## WHAT IS BEING ASKED
Return the complete listing exactly as it reads, with each picture removed.

## RAW DATA
--------------------

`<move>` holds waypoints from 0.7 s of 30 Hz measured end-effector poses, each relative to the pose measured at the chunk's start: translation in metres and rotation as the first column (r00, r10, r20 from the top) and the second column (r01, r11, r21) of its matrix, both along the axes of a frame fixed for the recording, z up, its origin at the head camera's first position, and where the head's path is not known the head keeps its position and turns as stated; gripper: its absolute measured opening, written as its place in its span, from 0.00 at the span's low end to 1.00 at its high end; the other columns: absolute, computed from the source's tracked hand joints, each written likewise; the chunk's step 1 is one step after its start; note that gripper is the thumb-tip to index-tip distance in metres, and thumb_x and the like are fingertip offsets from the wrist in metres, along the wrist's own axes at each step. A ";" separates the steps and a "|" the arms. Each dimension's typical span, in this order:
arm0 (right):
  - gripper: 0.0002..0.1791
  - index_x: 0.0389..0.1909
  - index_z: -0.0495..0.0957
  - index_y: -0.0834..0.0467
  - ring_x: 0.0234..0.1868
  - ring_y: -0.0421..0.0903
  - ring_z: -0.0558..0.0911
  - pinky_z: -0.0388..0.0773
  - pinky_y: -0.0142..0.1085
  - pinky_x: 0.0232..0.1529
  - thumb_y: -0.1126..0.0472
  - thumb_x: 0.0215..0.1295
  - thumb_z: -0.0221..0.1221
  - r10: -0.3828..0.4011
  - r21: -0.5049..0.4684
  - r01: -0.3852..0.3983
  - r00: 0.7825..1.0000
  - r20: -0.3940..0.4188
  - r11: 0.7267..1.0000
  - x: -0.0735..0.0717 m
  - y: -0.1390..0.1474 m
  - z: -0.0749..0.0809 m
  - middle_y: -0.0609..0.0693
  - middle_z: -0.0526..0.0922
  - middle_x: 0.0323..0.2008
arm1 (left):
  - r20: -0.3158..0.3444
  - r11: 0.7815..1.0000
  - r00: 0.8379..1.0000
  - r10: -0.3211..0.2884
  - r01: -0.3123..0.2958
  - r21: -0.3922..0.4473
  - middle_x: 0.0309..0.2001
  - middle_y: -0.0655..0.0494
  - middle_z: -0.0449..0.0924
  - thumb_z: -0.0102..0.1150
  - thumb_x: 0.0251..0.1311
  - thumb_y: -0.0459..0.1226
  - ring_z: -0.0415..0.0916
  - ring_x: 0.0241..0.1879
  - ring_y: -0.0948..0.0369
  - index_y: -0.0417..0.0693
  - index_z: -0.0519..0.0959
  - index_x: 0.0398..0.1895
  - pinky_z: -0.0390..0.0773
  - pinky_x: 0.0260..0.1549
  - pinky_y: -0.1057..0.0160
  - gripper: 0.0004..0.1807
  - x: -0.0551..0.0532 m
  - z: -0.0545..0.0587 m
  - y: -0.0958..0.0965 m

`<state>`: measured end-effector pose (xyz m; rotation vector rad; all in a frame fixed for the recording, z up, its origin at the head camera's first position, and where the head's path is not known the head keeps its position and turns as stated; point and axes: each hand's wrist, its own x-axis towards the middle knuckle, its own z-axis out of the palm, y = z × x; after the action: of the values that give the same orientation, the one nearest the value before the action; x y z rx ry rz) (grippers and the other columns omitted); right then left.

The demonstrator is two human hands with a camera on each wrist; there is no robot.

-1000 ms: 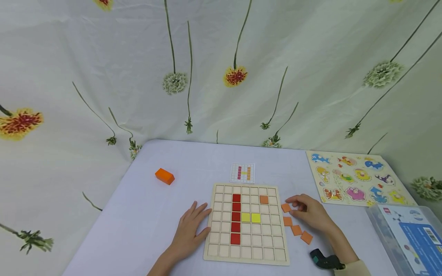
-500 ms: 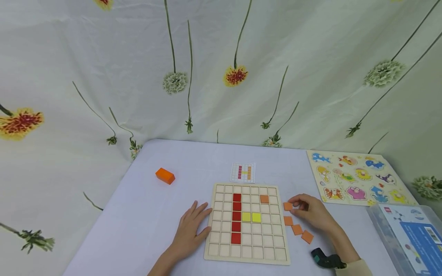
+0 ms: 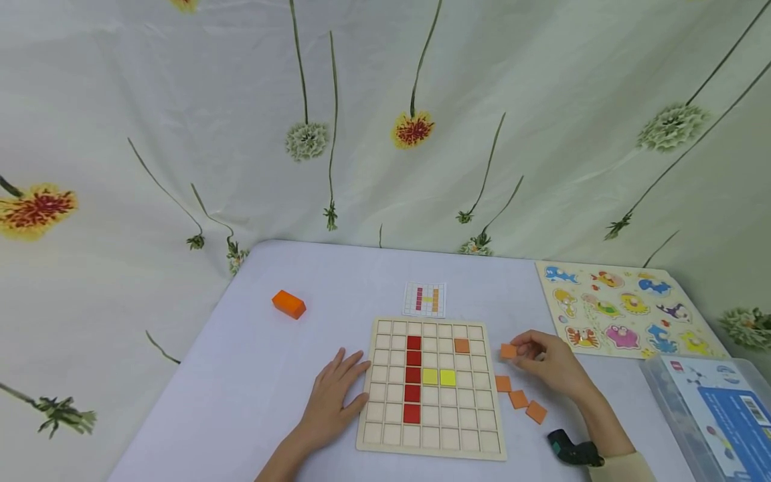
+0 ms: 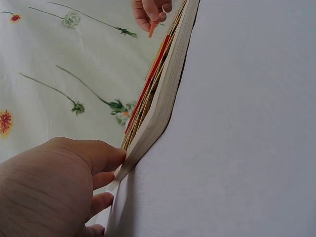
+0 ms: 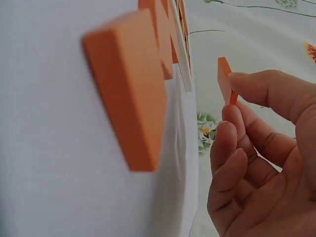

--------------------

## SOLVED EXERCISE
`<move>` holds waypoints from 0.7 s of 30 Hz measured end-effector poses, each relative to the pose measured at the chunk's start: translation in metres and rotation as the first column (r00, r10, r20 from the top) and the second column (r01, r11, r21) of its matrix, both along the axes of a frame fixed for the recording, z up, its origin at the head camera's first position, and where the head's path is not known the head keeps its position and turns as stated; gripper: its absolute measured opening, written as its place in its span, from 0.00 at the span's low end to 1.00 at its high end; the other columns: absolute, computed from the source's tracked hand joints, each written likewise; the chunk's step 1 is one step after its start; note that gripper is the thumb-tip to index-tip distance in metres, and thumb_x and the like are fingertip offsets from the wrist in metres, along the wrist's own axes at each step. A ";" separates the steps and a "|" the arms. Each dimension's typical span, in this order:
arm0 (right):
  - gripper: 0.0002..0.1791
  - index_x: 0.0389..0.1909
  - index_z: -0.0495..0.0957
  - index_y: -0.0834..0.0467
  - ring_x: 0.0234..0.1868
  - ring_y: -0.0421..0.0903
  - ring_z: -0.0558..0.0911
  - pinky_z: -0.0388..0.0773
  - pinky_y: -0.0142..0.1085
  - pinky_x: 0.0232..0.1529
  - thumb_y: -0.1126..0.0472
  - thumb_x: 0.0215..0.1295
  - thumb_z: -0.0221..0.1221
  - r10: -0.3828..0.4011
  - r21: -0.5049..0.4684
  - r01: -0.3852..0.3983
  - r00: 0.7825..1.0000
  - r20: -0.3940..0.4188
  - r11: 0.7267..1.0000
  - x: -0.0735..0.0717 m
  - y: -0.1390..0.1474 m
  - z: -0.0749..0.0809 m
  - middle_y: -0.0609..0.0693
  - middle_z: -0.0526..0.0922
  - middle_x: 0.0323..0.2008
arm1 (left):
  - r20: -0.3158..0.3444
  - r11: 0.7815..1.0000
  - r00: 0.8379..1.0000
  - r10: -0.3211..0.2884
  - r01: -0.3123..0.2958
  - r21: -0.3922..0.4473
  - middle_x: 0.0309..0.2001
  - middle_y: -0.0655..0.0494
  - middle_z: -0.0449..0.0924
  - thumb_z: -0.0102..0.1150
  - thumb_x: 0.0251..0.1311
  - thumb_y: -0.0459..0.1226
  - ring_z: -0.0415..0.0916
  - ring_x: 0.0241..0.1879
  - ring_y: -0.0948..0.0369
  - index_y: -0.0417..0.0693
  - index_z: -0.0519..0.0959
  - index_x: 0.0398..0.1895
  - pinky_z: -0.0390..0.0773
  - pinky_x: 0.0260..0.1549
  - pinky_y: -0.1057..0.0160
  - gripper: 0.0004..0.1807
  - x: -0.0551..0.0532 m
  - z: -0.0545..0.0587 m
  - y: -0.0958..0.0965 m

`<state>`: measured end-effector pose (xyz m; rotation vector rad; all in a frame fixed for the recording, z up, its origin at the head camera's first position, and where the head's path is not known the head keeps its position and turns as stated; point and axes: each hand's wrist, its own x-axis towards the middle knuckle, its own z-axis out of the palm, y = z × x; after the action: of the values that give the same orientation, the one nearest the value before the action; x y z rx ry rz) (grippers and the other columns omitted); right then left.

The demonstrator is two human hands with a camera on each wrist; there is no robot.

-1000 ms: 
-500 ms: 
+0 ms: 
+0 ms: 
+0 ms: 

What the exercise required has been answered in full.